◆ What needs to be done
Could you reproduce, word for word, everything below from the line containing "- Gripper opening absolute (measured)" down to the line containing "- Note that", with both of those lines included and no others?

--- Provided material Enclosed Below ---

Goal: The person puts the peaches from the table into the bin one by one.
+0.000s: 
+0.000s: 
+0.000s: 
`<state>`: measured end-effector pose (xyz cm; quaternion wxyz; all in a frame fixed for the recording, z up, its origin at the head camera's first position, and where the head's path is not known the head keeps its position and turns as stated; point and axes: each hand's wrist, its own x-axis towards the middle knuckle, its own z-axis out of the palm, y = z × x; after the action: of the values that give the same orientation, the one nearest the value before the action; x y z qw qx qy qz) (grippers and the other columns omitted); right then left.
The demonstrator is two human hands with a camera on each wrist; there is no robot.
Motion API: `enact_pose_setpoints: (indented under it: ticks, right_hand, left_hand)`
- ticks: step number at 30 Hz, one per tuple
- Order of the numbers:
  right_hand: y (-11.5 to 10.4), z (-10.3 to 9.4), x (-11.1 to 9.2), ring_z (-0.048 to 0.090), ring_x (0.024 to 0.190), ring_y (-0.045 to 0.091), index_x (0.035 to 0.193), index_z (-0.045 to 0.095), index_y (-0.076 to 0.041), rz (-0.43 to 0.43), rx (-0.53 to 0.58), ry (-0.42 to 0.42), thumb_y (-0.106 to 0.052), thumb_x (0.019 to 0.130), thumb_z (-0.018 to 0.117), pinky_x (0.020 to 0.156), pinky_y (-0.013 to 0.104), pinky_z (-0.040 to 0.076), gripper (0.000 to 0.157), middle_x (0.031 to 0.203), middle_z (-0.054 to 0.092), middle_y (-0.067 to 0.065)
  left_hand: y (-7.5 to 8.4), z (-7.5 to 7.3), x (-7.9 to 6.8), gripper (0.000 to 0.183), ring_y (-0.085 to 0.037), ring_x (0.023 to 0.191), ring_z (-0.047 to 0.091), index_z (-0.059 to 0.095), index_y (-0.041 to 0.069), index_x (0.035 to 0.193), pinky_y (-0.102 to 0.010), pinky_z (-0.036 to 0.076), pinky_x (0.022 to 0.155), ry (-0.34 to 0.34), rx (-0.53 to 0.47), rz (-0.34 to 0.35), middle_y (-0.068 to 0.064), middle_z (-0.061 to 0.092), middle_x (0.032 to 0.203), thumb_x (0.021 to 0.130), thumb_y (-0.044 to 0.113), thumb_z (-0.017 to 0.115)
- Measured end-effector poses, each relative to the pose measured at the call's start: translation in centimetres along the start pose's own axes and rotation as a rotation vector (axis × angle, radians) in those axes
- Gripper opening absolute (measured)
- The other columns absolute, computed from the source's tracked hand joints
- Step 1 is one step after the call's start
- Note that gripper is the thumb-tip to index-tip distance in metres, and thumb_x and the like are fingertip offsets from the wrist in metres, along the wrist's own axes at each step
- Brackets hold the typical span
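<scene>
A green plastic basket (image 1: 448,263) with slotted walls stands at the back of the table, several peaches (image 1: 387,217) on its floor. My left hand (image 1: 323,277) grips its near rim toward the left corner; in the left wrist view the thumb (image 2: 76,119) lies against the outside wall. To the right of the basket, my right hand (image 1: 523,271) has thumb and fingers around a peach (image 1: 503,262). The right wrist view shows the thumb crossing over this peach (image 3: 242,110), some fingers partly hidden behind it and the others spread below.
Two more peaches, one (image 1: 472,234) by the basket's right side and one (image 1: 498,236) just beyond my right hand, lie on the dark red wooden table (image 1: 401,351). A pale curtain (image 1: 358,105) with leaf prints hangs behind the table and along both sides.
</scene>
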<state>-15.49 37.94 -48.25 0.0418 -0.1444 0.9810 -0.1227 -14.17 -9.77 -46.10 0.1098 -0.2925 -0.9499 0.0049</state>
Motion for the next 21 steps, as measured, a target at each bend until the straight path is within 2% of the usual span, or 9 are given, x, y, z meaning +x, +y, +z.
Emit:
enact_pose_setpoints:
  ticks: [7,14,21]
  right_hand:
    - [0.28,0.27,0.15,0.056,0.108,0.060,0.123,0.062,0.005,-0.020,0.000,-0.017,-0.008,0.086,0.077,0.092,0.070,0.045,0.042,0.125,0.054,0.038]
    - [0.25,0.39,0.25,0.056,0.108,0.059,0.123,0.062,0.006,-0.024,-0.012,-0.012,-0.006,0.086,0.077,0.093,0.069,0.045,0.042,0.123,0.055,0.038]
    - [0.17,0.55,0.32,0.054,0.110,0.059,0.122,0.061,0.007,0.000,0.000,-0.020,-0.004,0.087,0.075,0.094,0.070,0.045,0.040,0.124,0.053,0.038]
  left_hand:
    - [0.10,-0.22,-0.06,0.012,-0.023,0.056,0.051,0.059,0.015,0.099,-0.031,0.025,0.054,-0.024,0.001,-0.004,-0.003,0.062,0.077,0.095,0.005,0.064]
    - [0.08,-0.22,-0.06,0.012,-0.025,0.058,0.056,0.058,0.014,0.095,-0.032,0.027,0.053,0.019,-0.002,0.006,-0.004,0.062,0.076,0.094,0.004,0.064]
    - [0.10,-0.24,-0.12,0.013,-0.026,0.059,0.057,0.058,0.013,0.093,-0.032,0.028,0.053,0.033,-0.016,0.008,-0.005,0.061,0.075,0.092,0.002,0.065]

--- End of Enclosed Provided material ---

◆ Task answer
- Gripper opening absolute (measured)
- The other columns absolute, computed from the source's tracked hand joints
- Step 1 is one step after the call's start
- Note that gripper is the thumb-tip to index-tip distance in metres, and thumb_x and the like are fingertip offsets from the wrist in metres, along the wrist's own axes at each step

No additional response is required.